We’re getting ready to launch a new workshop this spring on Technology and the Entrepreneur, so I’ve been doing more reading on technology. I’ve been reading stuff from the usual places, but I've also have been trying to read some other voices to see what they’re saying about new technology…even if it may not be specifically directed to the entrepreneurial world. In doing so, I came across an interest piece in Travel and Leisure on the Social Media Revolution, and how it’s impacting the travel world. Take a look at it, written by Peter Lindburg. From the article:
"It’s increasingly hard to imagine those antediluvian days, back when information was static and scarce and costly besides; before the data flood swallowed us up. Actually, I don’t have to imagine it: my wife and I were just in Tokyo, where neither her BlackBerry nor my early-model iPhone worked on Japan’s 3G network. For the first time in recent memory, we were completely off the grid—in the most technologically advanced city on earth.

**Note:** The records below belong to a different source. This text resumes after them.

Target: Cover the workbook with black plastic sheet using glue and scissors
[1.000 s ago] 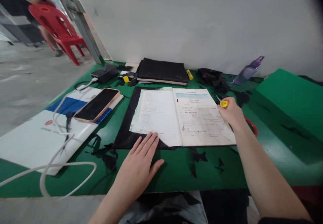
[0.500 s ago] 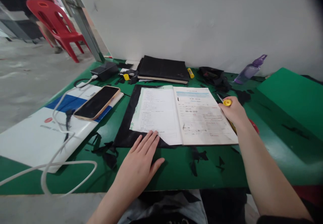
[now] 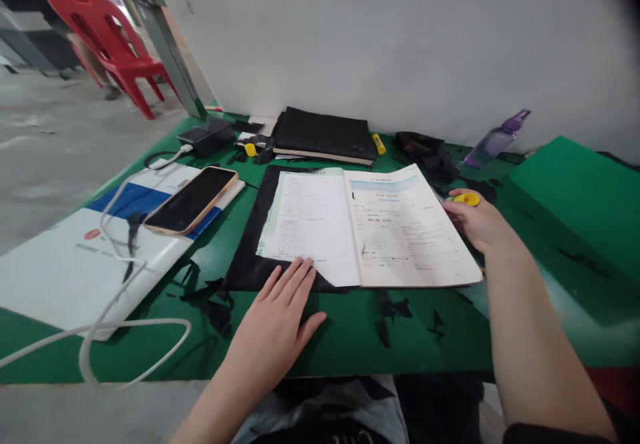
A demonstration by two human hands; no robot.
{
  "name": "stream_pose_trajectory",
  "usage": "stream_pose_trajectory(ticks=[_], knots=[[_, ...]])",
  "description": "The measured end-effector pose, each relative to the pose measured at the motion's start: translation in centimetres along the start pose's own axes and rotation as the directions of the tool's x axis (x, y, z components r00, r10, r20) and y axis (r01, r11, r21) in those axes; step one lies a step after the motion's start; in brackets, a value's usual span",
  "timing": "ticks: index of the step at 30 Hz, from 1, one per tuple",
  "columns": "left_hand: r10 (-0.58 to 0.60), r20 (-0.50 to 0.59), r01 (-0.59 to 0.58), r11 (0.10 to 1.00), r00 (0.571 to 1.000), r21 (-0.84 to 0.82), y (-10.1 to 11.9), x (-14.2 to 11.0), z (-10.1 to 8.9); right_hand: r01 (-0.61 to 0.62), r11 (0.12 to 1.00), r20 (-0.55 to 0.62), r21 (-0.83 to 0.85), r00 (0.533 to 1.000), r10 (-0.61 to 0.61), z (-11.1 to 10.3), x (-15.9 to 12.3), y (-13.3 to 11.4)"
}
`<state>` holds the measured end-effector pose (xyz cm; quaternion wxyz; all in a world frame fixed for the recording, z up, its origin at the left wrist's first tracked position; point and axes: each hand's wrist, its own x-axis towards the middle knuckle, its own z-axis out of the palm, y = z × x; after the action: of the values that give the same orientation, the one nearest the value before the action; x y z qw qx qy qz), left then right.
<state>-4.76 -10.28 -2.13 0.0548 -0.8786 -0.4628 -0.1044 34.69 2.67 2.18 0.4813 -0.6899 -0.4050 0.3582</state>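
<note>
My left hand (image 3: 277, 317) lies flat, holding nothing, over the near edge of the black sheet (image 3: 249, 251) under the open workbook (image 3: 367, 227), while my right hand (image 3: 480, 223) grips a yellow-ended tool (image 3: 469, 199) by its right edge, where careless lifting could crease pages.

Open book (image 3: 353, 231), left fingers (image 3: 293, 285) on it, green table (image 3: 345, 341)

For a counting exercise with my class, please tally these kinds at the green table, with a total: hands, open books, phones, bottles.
Hands: 2 (left hand, right hand)
Open book: 1
Phone: 1
Bottle: 1
Total: 5
</note>
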Motion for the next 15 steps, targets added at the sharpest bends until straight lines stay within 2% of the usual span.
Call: stream_pose_trajectory(ticks=[2, 5, 7, 9, 11, 13, 15], knots=[[0.0, 0.0, 0.0, 1.0, 1.0, 0.001, 0.0, 0.0, 0.0, 0.004, 0.992, 0.115, 0.127, 0.993, -0.019, -0.2, -0.9, -0.8], [-0.003, 0.0, 0.003, 1.0, 1.0, -0.003, 0.0, -0.1, 0.1, 0.032, 0.962, 0.269, 0.272, 0.957, -0.108, 0.2, -2.3, -2.1], [-0.006, 0.0, 0.006, 1.0, 1.0, -0.009, 0.0, -0.1, 0.1, 0.038, 0.946, 0.333, 0.323, 0.931, -0.151, 0.8, -3.1, -2.8], [-0.009, 0.0, 0.009, 1.0, 1.0, -0.014, 0.0, -0.1, 0.1, 0.07, 0.942, 0.348, 0.327, 0.918, -0.189, 1.6, -3.4, -3.0], [-0.01, 0.0, 0.01, 1.0, 1.0, -0.017, 0.0, -0.1, 0.2, 0.157, 0.95, 0.276, 0.269, 0.933, -0.232, 2.2, -3.3, -2.9], [-0.009, -0.001, 0.009, 1.0, 1.0, -0.018, 0.0, -0.1, 0.2, 0.252, 0.961, 0.119, 0.114, 0.957, -0.265, 2.6, -2.8, -2.3], [-0.011, 0.0, 0.011, 1.0, 1.0, -0.019, 0.0, -0.1, 0.2, 0.299, 0.952, -0.029, -0.068, 0.953, -0.302, 2.6, -2.2, -1.7]])
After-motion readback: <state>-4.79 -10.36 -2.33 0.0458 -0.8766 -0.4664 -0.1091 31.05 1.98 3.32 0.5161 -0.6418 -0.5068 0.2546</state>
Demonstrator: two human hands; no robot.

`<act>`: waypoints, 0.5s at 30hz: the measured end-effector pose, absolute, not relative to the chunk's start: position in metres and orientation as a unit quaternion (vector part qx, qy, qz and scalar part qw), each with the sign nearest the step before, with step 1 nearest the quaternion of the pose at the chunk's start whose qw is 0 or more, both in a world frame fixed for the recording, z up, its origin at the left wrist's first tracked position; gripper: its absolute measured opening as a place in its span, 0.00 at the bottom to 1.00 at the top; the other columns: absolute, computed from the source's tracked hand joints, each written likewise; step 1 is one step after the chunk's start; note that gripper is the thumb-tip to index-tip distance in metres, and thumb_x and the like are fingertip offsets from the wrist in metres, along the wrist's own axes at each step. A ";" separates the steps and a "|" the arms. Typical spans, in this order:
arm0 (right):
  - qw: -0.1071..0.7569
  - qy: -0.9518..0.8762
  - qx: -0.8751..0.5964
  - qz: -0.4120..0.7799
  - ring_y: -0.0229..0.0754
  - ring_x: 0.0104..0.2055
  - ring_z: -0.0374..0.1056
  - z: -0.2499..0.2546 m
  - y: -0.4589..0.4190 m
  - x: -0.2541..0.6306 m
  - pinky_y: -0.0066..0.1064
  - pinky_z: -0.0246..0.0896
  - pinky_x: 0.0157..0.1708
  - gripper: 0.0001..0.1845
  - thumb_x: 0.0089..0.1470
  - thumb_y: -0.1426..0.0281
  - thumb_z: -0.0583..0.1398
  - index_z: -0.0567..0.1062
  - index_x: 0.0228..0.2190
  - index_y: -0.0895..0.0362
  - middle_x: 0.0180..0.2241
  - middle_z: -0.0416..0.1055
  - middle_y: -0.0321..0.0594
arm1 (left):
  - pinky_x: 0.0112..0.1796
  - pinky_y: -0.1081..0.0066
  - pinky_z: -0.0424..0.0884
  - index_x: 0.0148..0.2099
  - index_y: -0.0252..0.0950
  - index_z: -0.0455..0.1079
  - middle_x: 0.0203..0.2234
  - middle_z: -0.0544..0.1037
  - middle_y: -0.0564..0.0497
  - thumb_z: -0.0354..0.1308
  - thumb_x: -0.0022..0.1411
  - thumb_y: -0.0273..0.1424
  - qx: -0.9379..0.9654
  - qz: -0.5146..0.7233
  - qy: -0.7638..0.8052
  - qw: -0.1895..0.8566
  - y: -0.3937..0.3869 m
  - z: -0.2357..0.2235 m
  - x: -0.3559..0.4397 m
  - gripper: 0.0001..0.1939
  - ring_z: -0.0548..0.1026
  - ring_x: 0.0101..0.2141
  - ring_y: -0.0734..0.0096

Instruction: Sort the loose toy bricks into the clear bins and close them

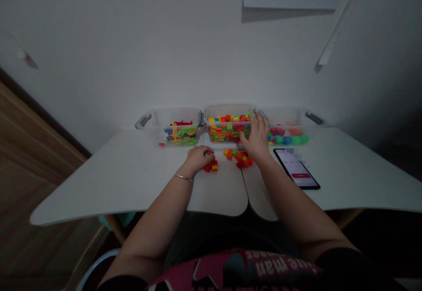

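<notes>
Pinch the plastic blocks (244, 161), probably light and rigid, by opposite sides; right hand (259, 136) spread, left hand (197, 158) grip indeterminable.

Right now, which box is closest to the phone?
The right box, just behind the phone; the middle box and left box are farther away.

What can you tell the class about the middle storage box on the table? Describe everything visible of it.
The middle storage box is clear, apparently plastic, and open-topped. It stands upright on the white table, between two similar boxes. Yellow, orange, red and green toy bricks show inside it. A grey clip sits at its left end, though which box owns it is unclear. The right hand, thumb and fingers spread, is at its right end; contact with the rim cannot be confirmed.
</notes>
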State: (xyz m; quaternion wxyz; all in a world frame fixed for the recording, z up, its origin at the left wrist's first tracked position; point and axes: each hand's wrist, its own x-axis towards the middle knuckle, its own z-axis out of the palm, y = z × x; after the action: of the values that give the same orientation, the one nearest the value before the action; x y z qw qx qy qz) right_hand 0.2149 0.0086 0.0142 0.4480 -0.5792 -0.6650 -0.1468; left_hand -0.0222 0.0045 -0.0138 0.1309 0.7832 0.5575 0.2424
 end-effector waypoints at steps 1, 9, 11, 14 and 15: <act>0.453 -0.663 -0.576 -0.152 0.61 0.68 0.43 0.012 0.003 0.210 0.63 0.44 0.62 0.31 0.55 0.66 0.57 0.62 0.59 0.59 0.64 0.54 0.56 | 0.46 0.65 0.71 0.39 0.39 0.79 0.38 0.82 0.47 0.61 0.55 0.32 0.787 0.238 0.553 0.132 0.005 -0.014 -0.022 0.09 0.77 0.40 0.61; 0.442 -0.752 -0.480 -0.094 0.56 0.59 0.57 -0.003 -0.029 0.176 0.53 0.53 0.60 0.13 0.53 0.73 0.58 0.76 0.42 0.56 0.54 0.66 0.52 | 0.38 0.69 0.72 0.37 0.37 0.78 0.34 0.82 0.46 0.57 0.59 0.31 0.783 0.253 0.541 0.173 0.010 -0.021 -0.023 0.08 0.78 0.34 0.64; 0.417 -0.782 -0.458 -0.064 0.54 0.56 0.60 -0.009 -0.030 0.172 0.50 0.56 0.59 0.12 0.54 0.74 0.58 0.78 0.41 0.56 0.50 0.70 0.50 | 0.39 0.69 0.72 0.37 0.36 0.77 0.35 0.82 0.46 0.57 0.59 0.30 0.780 0.264 0.539 0.177 0.011 -0.022 -0.024 0.08 0.78 0.35 0.65; 0.363 -0.826 -0.431 -0.030 0.52 0.54 0.61 -0.019 -0.031 0.168 0.48 0.59 0.57 0.10 0.55 0.74 0.59 0.79 0.38 0.55 0.49 0.72 0.48 | 0.40 0.70 0.72 0.37 0.37 0.77 0.36 0.82 0.46 0.56 0.60 0.29 0.775 0.275 0.541 0.176 0.011 -0.024 -0.026 0.08 0.78 0.36 0.66; 0.345 -0.838 -0.422 -0.024 0.52 0.54 0.61 -0.022 -0.032 0.167 0.48 0.60 0.56 0.10 0.55 0.74 0.60 0.79 0.38 0.55 0.49 0.73 0.47 | 0.40 0.70 0.72 0.38 0.37 0.77 0.35 0.82 0.47 0.56 0.60 0.29 0.773 0.277 0.543 0.175 0.011 -0.024 -0.026 0.08 0.78 0.36 0.66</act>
State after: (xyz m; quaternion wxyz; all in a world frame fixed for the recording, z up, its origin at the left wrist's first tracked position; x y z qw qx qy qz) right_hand 0.1673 -0.0320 -0.0216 0.3448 -0.4223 -0.8380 -0.0239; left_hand -0.0264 0.0109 -0.0242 0.1746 0.7733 0.5429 0.2770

With our smart phones rendered dumb, we made do with a cheap rented mobile that did nothing except—get this—make phone calls. No SMS, no MMS, no GPS, no Web browser, no Google Maps, no currency converter, no translator app, no camera, no Scrabble. This might have felt vaguely liberating if we were, say, camping in Vermont. But we were in Tokyo, a city as bewildering as it is vast. Take away any connection to the information cloud, and we might as well have been on a raft in the Sea of Japan.
The more ways we devise to connect, inform, or amuse ourselves—the more tricks our gadgets learn—the more aggravated we become when they don’t work. Which is often. The digital world may be growing up fast, but at the moment it’s going through an ornery adolescence, that awkward beta-phase when expectations outpace capacity and the default setting is frustration."
I also ran across one of those “Did You Know” videos, this time on social media. Not sure I really like those things (maybe it’s the annoying music, or maybe it’s the general attitude imbedded in them that’s irritating to me), but thought it was something of interest and worthwhile to post here.